Benchmark: MacOS tr vs GNU gtr

Post #6 in this bash benchmark series, measuring the speed of common bash text manipulations.

This one is a bit different. I will specifically be looking at the difference in performance and behaviour between the factory installed tr (/usr/bin/tr) and the optionally installable GNU version of the same tool, gtr.

If you want to try this on your Mac, install with brew install coreutils (and maybe also gnu-sed, gawk … )

Bash benchmarks

I installed the GNU coreutils on my Mac because I noticed that there were some –flags I couldn’t use with the native version.
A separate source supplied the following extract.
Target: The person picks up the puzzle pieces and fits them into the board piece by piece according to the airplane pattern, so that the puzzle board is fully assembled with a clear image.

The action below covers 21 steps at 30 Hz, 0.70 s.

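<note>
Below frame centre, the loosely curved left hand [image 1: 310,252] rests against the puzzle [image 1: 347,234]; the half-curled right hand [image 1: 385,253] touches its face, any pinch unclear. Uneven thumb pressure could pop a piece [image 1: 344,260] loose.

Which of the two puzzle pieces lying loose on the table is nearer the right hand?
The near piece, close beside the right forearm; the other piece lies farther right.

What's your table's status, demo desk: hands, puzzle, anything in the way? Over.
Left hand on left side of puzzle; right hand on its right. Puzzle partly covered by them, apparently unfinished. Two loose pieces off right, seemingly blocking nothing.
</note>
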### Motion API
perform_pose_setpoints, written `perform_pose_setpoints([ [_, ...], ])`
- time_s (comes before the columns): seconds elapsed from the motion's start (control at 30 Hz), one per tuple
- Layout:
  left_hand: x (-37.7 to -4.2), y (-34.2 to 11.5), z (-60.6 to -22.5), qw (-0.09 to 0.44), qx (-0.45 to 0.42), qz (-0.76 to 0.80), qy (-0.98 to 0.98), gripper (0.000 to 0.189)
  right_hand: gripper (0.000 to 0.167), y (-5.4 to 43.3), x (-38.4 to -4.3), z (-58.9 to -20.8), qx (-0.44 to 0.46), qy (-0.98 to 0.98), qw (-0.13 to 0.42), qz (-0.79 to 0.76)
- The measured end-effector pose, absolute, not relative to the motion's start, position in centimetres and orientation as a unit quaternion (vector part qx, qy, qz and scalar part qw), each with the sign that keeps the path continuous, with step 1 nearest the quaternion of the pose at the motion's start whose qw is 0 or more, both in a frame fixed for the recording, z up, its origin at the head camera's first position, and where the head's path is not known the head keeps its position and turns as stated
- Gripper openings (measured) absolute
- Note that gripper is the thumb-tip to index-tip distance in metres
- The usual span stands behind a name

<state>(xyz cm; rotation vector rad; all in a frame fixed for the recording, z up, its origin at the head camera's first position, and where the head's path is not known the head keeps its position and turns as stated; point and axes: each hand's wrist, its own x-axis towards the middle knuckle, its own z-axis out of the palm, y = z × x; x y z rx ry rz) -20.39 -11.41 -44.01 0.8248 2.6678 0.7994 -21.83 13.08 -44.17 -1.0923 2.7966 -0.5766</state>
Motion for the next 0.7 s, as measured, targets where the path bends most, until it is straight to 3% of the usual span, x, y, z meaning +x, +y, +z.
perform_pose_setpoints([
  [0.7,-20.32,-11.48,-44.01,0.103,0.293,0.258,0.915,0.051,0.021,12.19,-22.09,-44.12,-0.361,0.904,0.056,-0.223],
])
The first comparison I did between tr and gtr was very promising.

using tr

Command: 'tr [:upper:] [:lower:]'
Before: 'LOREM IPSUM DOLOR SIT AMET, CONSECTETUR ADIPISCING ELIT'
After : 'lorem ipsum dolor sit amet, consectetur adipiscing elit'  (LANG = en_US.UTF-8)

using gtr

Command: 'gtr [:upper:] [:lower:]'
Before: 'LOREM IPSUM DOLOR SIT AMET, CONSECTETUR ADIPISCING ELIT'
After : 'lorem ipsum dolor sit amet, consectetur adipiscing elit'  (LANG = en_US.UTF-8)

This means gtr is 40x faster in throughput than the standard tr!

However, my enthusiasm quickly subsided when I did the following test.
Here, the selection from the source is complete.